WHAT YOU WILL DO:
Pull out the lines from the one containing "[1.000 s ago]" through the final line of the listing below and repeat them exactly. Leave the pictures behind.

Segment Start: SUPPLIED MATERIAL

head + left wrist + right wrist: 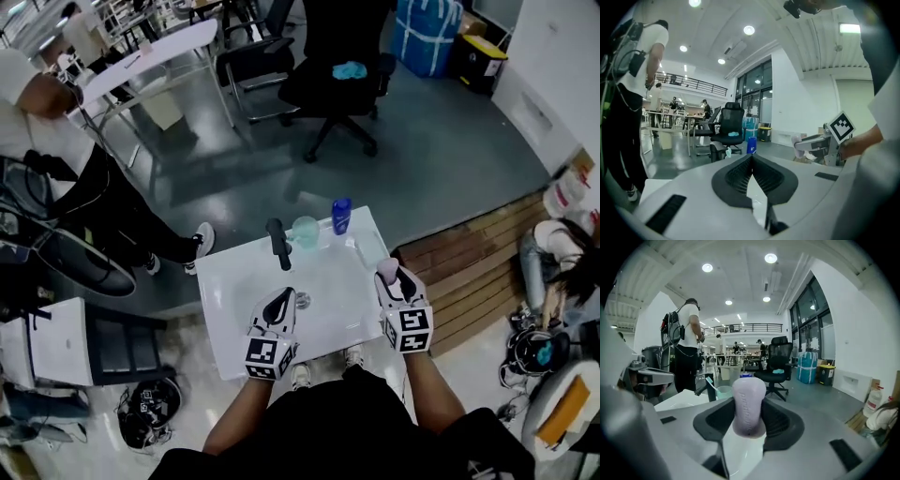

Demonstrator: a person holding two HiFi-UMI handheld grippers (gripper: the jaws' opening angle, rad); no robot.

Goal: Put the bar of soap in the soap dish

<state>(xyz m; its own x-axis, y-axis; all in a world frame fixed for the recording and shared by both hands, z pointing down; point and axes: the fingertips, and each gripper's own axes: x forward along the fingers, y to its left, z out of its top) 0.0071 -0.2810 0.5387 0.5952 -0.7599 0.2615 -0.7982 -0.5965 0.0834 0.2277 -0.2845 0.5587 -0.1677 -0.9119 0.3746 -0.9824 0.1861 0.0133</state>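
The right gripper point(393, 276) is clamped on the soap point(749, 408), a pale lilac bar with rounded ends that stands on end between the jaws, its top rising clear of them (raised lettering runs down its face, too soft to read). In the head view the bar is held above the right rim of the sink point(221, 323), toward the near corner and well apart from the left gripper point(278, 300). That one hangs over the middle of the basin, close to the drain, with its jaws pressed together at the tips and nothing between them. Along the back edge of the sink stand a black tap point(278, 244), a teal cup point(306, 231) just beside it with a toothbrush leaning in it, and a blue bottle point(341, 216) to the right of the cup. No view shows plainly where the soap dish is. Beyond the sink, on the grey floor, there is a black chair point(333, 75), and a person point(66, 150) in a white top stands at the left.
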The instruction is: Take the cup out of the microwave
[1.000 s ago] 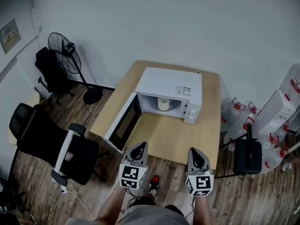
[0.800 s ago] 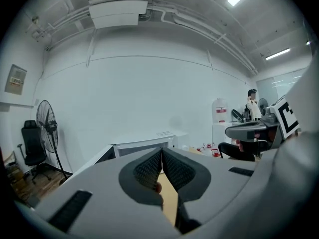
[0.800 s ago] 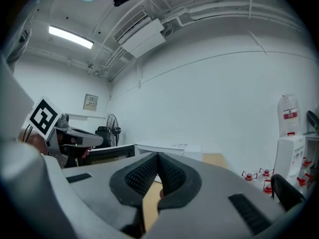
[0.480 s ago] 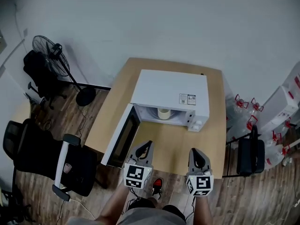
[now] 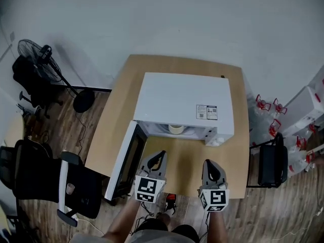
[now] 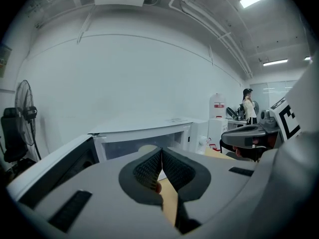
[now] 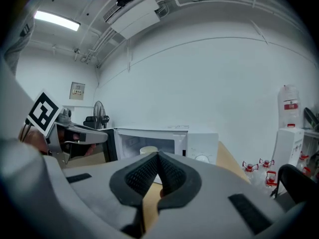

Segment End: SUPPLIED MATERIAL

WRITTEN ANSWER:
[1.000 s ago] 
[0.800 s ago] 
[0.800 s ago] 
[0.480 s ago] 
[now] 
[now] 
[now] 

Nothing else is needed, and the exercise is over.